Le nombre d'Abraham dans Noël blanc est purement une pause dansante.
Noël blanc autant s'appeler Noël blanchi à la chaux parce qu'il balaie sous le tapis de nombreux éléments de ses chansons qui ont été utilisés de manière raciste dans le passé. Mais est-ce que ça va ? Avoir Blue Skies, Mandy et Abraham dans le film tels qu'ils sont est certainement meilleur que la façon dont ils ont été présentés dans d'autres films et émissions ; et sans contexte, ce sont de belles chansons. Blue Skies en particulier n'a gagné des associations racistes qu'avec le blackface après c'est devenu populaire. Mais l’utilisation passée de ces chansons en association avec le ménestrel et le blackface ne peut pas non plus être effacée.

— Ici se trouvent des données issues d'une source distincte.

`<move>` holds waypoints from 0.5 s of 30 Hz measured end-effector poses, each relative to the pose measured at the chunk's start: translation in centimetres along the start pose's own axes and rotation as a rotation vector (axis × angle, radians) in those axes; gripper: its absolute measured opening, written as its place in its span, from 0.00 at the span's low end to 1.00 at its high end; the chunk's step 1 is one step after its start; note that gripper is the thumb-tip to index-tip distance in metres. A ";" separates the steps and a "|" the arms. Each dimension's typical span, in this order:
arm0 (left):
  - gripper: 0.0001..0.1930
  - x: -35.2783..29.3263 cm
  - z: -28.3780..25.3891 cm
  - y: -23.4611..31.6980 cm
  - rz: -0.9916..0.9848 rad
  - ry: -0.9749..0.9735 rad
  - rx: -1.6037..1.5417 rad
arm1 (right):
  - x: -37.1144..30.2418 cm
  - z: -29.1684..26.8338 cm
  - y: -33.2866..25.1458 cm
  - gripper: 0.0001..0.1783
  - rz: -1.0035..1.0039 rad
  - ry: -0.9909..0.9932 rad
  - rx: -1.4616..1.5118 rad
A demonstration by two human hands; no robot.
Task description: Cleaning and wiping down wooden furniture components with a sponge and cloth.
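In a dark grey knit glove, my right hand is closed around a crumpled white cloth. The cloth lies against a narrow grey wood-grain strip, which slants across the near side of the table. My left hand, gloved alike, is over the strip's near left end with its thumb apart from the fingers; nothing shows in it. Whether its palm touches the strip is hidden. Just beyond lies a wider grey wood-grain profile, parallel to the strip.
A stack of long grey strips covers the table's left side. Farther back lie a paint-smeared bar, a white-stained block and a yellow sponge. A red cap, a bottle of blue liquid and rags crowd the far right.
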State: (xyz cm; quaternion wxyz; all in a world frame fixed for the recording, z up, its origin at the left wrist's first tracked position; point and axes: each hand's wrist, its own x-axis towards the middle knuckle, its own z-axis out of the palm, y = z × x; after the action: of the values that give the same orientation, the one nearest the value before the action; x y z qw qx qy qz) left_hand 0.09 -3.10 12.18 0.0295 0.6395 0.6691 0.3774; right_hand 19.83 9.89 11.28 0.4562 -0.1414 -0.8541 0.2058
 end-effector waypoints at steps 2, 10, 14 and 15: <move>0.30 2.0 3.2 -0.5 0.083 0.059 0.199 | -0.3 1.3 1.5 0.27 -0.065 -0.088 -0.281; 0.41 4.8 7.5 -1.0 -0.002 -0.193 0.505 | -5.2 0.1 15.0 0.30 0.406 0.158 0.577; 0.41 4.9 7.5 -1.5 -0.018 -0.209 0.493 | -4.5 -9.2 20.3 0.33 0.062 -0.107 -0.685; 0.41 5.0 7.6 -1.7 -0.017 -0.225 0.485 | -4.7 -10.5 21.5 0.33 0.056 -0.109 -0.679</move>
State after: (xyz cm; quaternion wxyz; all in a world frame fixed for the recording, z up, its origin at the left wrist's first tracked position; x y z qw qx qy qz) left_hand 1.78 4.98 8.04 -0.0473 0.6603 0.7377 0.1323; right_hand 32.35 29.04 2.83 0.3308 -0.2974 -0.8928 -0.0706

Je ne pense pas qu’il y ait de réponse ici, seulement une conversation. Noël blanc est un film classique que j'adore et sa musique est emblématique à bien des égards. Mais il est important de comprendre le contexte culturel du film et de la musique pour voir où il s’inscrit dans une histoire plus vaste et plus longue de la culture et de la race américaines. Il en va de même pour Irving Berlin lui-même, qui faisait partie d’une tradition culturelle américaine plus large imprégnée de racisme, et il a contribué à la fois à la perpétuer et à la renverser.
White Christmas – la chanson est la chanson la plus populaire de tous les temps et elle a été écrite par un juif pendant l’été en Californie. Chaque film, chanson et œuvre d’art a une histoire, elle n’est pas toujours joyeuse et lumineuse. Mais c’est toujours important.